公表されているデータから見てもわかるとおり、病院は病床数が減少し続け、他方、診療所は増加が続いています。 病院は地域住民に合わせて自院の機能を整えなければ必要とされなくなり、医院は近隣の競合医院との差別化を図り来院患者を維持しなければ勝ち残れなくなったのです。

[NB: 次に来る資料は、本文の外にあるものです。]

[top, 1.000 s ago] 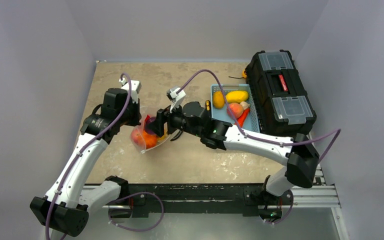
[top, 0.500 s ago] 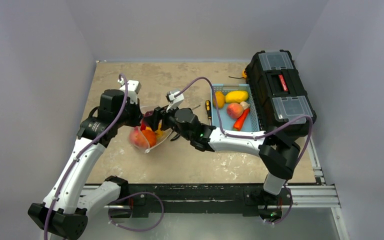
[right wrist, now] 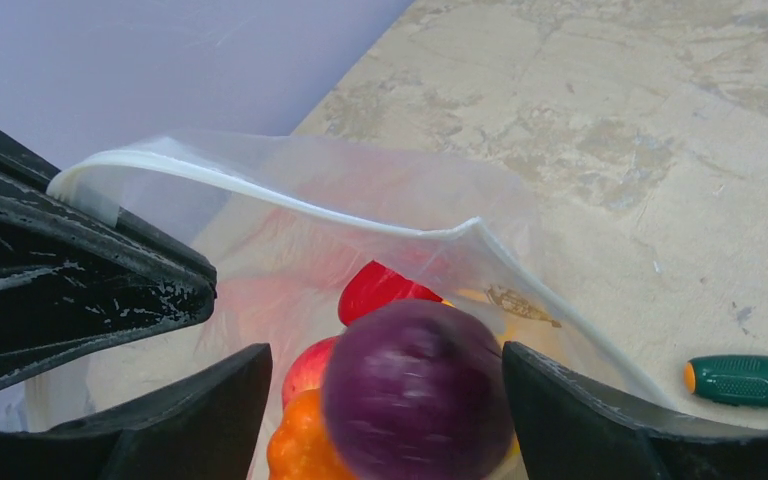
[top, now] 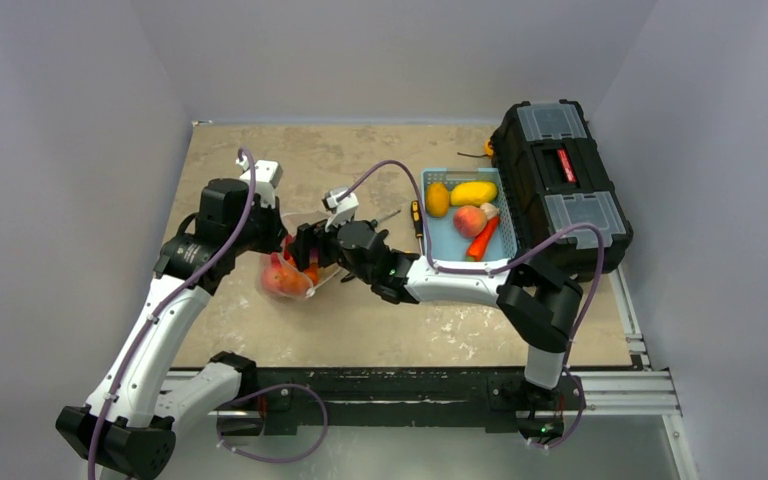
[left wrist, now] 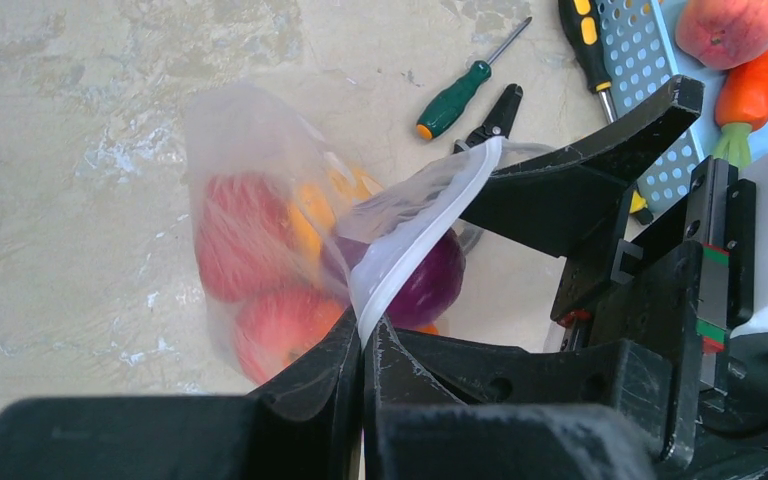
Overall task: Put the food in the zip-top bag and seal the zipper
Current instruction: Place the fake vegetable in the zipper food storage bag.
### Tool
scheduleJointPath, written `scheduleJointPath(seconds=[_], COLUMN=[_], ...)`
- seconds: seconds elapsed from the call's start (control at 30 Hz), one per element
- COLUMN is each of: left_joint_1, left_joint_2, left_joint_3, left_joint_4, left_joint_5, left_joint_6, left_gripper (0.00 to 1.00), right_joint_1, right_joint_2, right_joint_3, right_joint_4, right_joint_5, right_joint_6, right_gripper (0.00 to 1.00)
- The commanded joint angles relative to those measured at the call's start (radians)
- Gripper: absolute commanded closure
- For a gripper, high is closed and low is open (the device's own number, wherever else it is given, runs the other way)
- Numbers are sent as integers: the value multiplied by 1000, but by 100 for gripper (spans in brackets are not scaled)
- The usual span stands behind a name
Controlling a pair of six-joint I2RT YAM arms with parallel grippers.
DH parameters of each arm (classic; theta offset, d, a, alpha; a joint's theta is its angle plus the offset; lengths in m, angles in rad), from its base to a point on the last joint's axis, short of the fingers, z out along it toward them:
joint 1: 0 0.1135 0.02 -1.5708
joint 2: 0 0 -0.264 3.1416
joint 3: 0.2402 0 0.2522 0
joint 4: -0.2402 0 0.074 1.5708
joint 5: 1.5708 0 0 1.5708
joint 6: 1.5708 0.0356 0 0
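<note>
Left of the table's (top: pixel 360 320) middle lies your bag (left wrist: pixel 250 180), belly on the surface, mouth lifted and gaping toward the right arm. Red and orange pieces (left wrist: pixel 250 280) are already inside, and the purple piece (right wrist: pixel 420 390) is right at the opening, over the heap.

Left gripper (left wrist: pixel 363 340) is clamped tight on the zipper (left wrist: pixel 420 225) at one end of the rim, and that pinch holds the mouth up. Right gripper (right wrist: pixel 385 365) is spread wide with the purple piece between its fingers (right wrist: pixel 200 400). The piece is blurred and I judge it loose, though I can't tell whether a pad touches it.

Now the feel of it. That film looks thin, floppy and probably slick, so it will fold and slump under the load. Take it by the zipper, its stiffest part, never by the wall. The pieces look hard, glossy, rounded and light, so they may roll. Grip them across the middle.

Look outward. The basket (left wrist: pixel 640 50) to the right holds a peach (top: pixel 470 218), a carrot (top: pixel 487 237) and a yellow piece (top: pixel 474 192), with the toolbox (top: pixel 560 180) beyond. A green screwdriver (left wrist: pixel 460 95) lies between bag and basket, and a yellow-handled screwdriver (left wrist: pixel 590 40) lies just beside the basket's wall. Your right arm reaches across both, so mind them on every trip. The free side of the rim sags, and it could snag the next piece.
</note>
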Motion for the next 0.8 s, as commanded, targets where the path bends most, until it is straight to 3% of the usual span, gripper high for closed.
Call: scheduleJointPath(seconds=[0.0,0.33,0.77], left_joint_1=[-1,0,-1], left_joint_2=[-13,-12,18], left_joint_3=[7,5,5], left_joint_4=[42,40,36], left_joint_5=[-14,-35,-45], left_joint_6=[1,0,2], left_gripper=[100,100,100], right_joint_1=[4,4,5], right_joint_2=[-46,-106,-301], right_joint_3=[55,68,-49], right_joint_4=[-42,-136,-201], right_joint_5=[12,13,6], right_joint_6=[-12,-29,-53], right_gripper=[13,9,9])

そのためには、普段から自院、医療業界、さらに介護業界、経営に関連する情報にアンテナを張り、その情報をもとに常に先手を打つ必要があると考えます。

 

情報は一次情報、二次情報に分けられます。一次情報は「加工されていない情報」、二次情報は「第三者に加工されている情報」です。 例として統計データは一次情報であり、それを基に誰かの意見が加えられていれば二次情報となります。

 

誰かの意見が付加されている二次情報は非常に分かりやすいですが、意図をもって何かに誘導されている可能性もあります。 一方、一次情報は、その情報から何が起きているのか、これから何が起きるのかなどを読み解くには時間がかかるかもしれませんが、慣れてしまえばご自身の理解も深まっていくでしょう。

 

情報を得る際も、受け身の情報だけでは断片的になりがちで、判断を間違うリスクが高くなります。 そのリスクを避けるためにも自ら能動的に広範な情報を取得することがポイントとなりますが、膨大な情報から有益な情報を取り出す処理能力の向上も合わせて求められるようになっています。

 

医療機関において様々な角度から総合的な判断を下すのは経営者である理事長、院長先生です。

経営上、目先の点数も重要ですが、それだけに目を奪われるのではなく、大きな流れを掴むことができれば自院の進むべき方向性を迷うことはありません。 経営者として大局的に物事を判断できるようにするためには、情報収集力と処理能力の向上が不可欠です。